### Data extracts
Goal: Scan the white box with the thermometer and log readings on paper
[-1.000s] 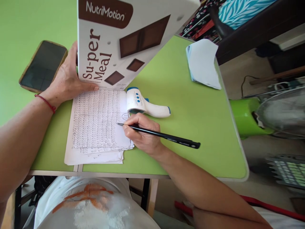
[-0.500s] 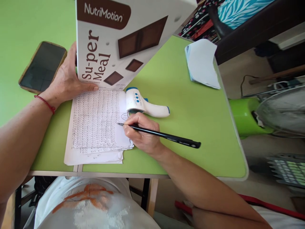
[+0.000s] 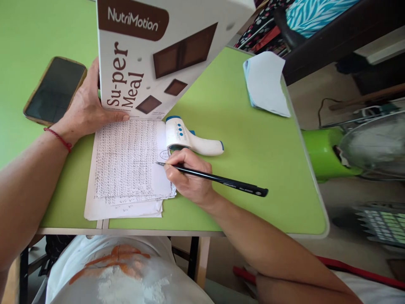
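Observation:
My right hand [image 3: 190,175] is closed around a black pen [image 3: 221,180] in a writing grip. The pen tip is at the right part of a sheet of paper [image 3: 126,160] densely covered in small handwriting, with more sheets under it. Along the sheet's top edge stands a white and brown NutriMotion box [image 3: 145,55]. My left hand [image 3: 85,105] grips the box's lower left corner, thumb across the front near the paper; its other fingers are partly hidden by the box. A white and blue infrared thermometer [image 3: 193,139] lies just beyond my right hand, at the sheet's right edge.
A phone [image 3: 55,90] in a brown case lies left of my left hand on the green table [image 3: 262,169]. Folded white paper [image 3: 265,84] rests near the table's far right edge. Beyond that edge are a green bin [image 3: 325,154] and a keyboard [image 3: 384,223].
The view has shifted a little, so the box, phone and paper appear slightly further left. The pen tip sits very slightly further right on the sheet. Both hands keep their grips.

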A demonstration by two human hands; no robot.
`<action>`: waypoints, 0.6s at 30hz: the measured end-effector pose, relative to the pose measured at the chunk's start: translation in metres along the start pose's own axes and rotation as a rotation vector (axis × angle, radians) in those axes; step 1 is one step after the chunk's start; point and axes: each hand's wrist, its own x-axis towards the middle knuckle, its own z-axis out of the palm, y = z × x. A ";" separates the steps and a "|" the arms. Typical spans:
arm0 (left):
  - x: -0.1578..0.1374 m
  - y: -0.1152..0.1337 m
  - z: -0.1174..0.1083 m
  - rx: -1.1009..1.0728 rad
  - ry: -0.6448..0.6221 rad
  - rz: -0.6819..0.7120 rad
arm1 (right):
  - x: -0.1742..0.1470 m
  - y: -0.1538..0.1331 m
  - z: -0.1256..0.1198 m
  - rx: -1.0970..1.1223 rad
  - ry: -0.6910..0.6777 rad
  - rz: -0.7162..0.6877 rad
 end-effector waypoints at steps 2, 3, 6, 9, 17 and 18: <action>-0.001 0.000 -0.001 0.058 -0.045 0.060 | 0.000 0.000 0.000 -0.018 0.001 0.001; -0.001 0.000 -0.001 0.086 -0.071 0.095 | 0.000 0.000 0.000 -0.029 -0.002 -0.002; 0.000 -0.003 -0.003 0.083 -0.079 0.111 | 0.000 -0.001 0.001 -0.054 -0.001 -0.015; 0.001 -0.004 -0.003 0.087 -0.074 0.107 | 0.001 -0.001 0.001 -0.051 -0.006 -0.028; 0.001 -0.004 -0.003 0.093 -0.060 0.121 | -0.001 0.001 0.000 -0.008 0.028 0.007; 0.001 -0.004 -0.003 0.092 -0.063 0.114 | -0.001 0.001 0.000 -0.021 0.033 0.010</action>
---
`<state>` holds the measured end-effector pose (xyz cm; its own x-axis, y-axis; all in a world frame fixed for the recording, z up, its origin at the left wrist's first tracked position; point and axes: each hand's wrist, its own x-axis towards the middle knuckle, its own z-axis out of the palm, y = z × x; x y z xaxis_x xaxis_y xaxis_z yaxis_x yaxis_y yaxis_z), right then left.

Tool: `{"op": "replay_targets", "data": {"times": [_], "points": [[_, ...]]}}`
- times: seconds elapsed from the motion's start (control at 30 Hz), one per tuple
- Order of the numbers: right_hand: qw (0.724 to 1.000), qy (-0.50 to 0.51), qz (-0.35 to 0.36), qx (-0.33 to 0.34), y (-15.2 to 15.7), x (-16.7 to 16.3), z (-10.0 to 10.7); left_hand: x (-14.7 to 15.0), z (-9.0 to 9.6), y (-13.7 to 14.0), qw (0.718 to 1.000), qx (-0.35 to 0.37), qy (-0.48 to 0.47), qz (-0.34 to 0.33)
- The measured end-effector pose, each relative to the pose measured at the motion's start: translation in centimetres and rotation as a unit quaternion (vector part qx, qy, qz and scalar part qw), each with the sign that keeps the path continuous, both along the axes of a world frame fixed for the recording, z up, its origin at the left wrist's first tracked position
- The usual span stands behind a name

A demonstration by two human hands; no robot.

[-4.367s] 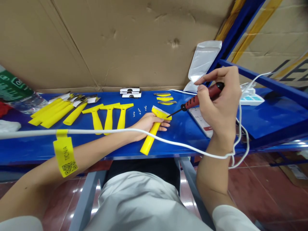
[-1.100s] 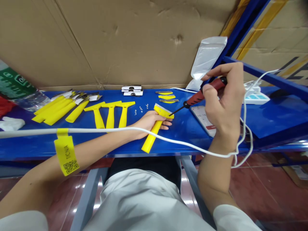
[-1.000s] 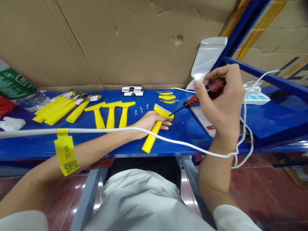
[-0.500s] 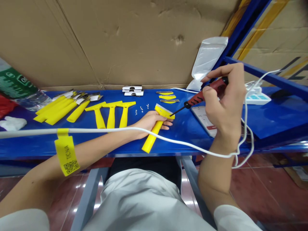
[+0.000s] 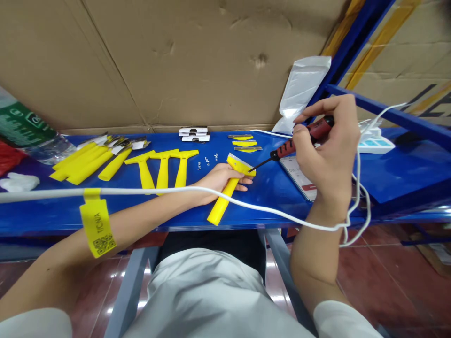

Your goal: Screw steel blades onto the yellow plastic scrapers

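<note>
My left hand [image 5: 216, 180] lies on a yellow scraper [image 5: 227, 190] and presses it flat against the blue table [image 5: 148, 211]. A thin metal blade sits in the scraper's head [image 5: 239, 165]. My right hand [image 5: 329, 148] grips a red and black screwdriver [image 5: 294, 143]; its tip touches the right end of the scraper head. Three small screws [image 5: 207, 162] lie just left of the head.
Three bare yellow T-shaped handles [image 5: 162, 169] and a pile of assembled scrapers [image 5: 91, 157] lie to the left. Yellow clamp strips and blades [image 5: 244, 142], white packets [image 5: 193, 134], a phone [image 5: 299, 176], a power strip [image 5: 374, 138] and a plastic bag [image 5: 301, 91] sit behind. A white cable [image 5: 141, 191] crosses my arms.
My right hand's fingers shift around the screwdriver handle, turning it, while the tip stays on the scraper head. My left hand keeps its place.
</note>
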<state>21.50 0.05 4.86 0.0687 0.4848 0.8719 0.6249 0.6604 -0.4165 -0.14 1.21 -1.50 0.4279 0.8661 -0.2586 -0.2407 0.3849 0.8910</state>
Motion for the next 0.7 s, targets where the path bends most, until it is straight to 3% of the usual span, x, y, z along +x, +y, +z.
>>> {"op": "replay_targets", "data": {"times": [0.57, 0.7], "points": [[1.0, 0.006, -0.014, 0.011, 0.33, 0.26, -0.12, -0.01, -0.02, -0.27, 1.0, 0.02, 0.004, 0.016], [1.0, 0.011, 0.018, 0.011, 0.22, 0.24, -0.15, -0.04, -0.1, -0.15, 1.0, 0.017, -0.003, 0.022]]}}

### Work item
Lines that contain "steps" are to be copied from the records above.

### Solution to the problem
`<action>`: waypoints, 0.6s at 30hz: the measured end-effector pose, relative to the pose measured at the chunk's start: translation in metres along the start pose's own axes and rotation as a rotation vector (axis × angle, radians) in those axes; step 1 is one step after the chunk's start; point and axes: each hand's wrist, its own x-axis towards the middle knuckle, its own z-axis out of the palm, y = z × x. A ";" separates the steps and a "|" the arms. Typical spans:
 end-effector waypoints at steps 2, 3, 6, 9, 17 and 18: <action>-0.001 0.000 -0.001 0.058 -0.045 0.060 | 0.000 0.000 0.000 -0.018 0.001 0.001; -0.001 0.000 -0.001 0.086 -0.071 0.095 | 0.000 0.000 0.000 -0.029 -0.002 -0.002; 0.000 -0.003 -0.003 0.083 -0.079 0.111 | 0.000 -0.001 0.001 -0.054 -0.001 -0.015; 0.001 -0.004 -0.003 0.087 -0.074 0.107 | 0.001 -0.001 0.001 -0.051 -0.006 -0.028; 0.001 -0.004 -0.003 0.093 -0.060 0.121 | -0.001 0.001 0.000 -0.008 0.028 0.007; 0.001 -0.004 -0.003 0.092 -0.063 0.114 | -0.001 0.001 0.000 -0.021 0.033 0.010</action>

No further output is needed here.